While national Republicans like Romney and Paul have mostly been ridiculed for these attempts to reframe the debate, in Maine, LePage and his allies have been more successful. Over the past few weeks, they have been able to shift the public and media conversation toward a fight between municipalities and nonprofits over who will be hurt most by the budget’s tax hikes. The basic inequalities of his budget have received far less attention.

The real debate should be more about the fundamentals of this budget proposal: that LePage’s tax cuts go mostly to the wealthy while he cuts education and health care and leaves a gaping fiscal hole in the years ahead.

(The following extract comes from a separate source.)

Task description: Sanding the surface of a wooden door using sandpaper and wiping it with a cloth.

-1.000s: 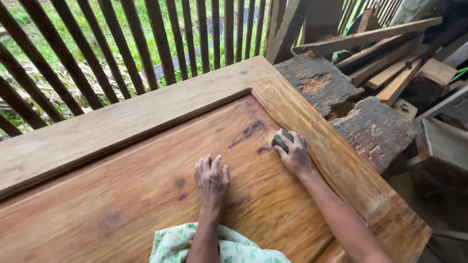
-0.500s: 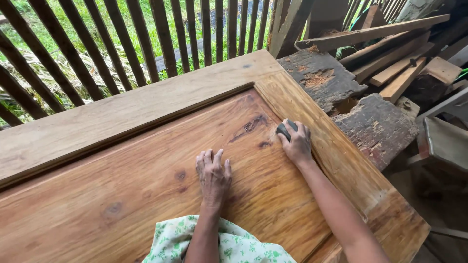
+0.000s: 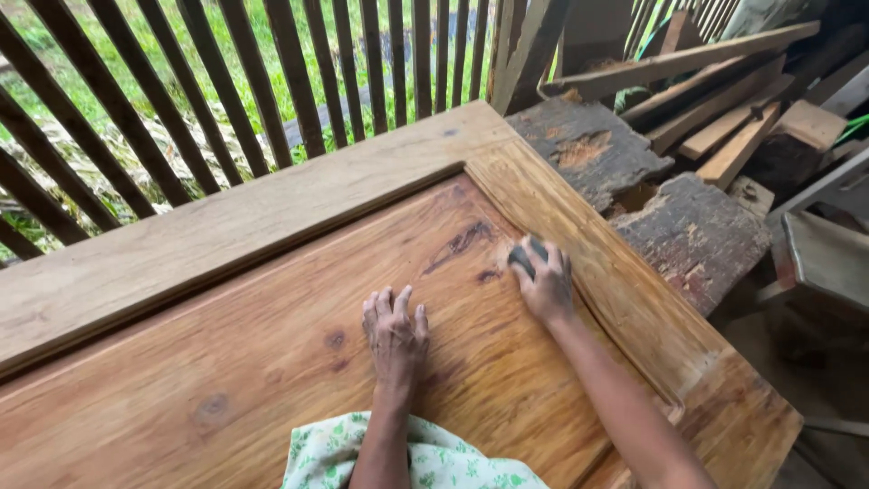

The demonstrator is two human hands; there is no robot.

Democratic leaders in the Maine House and Senate have taken their time with the budget, seeking to fully understand what LePage is proposing. Now, however, as the details of the budget have become clearer and as they’ve begun to hear public opposition to the inequalities in the budget, they’ve begun to speak out and bring the conversation back to what matters most.

“I have grave concerns that in the governor’s proposal, the most significant tax breaks go to those individuals making more than $175,000 – and to big corporations,” said Sen. Linda Valentino of Saco in this weekend’s Democratic radio address, for one example.

And 38 House members voted last week in favor of an amendment to cancel Gov. LePage’s “bonus depreciation” corporate giveaway (an amendment that, in the interest of full disclosure, was proposed by my brother, Rep. Ryan Tipping-Spitz of Orono). The vote was mostly a symbolic measure, as Democrats had already ceded the issue rhetorically and in a vote of the Appropriations Committee, but it showed that a good portion of the Democratic caucus wants to start making some public points about tax fairness.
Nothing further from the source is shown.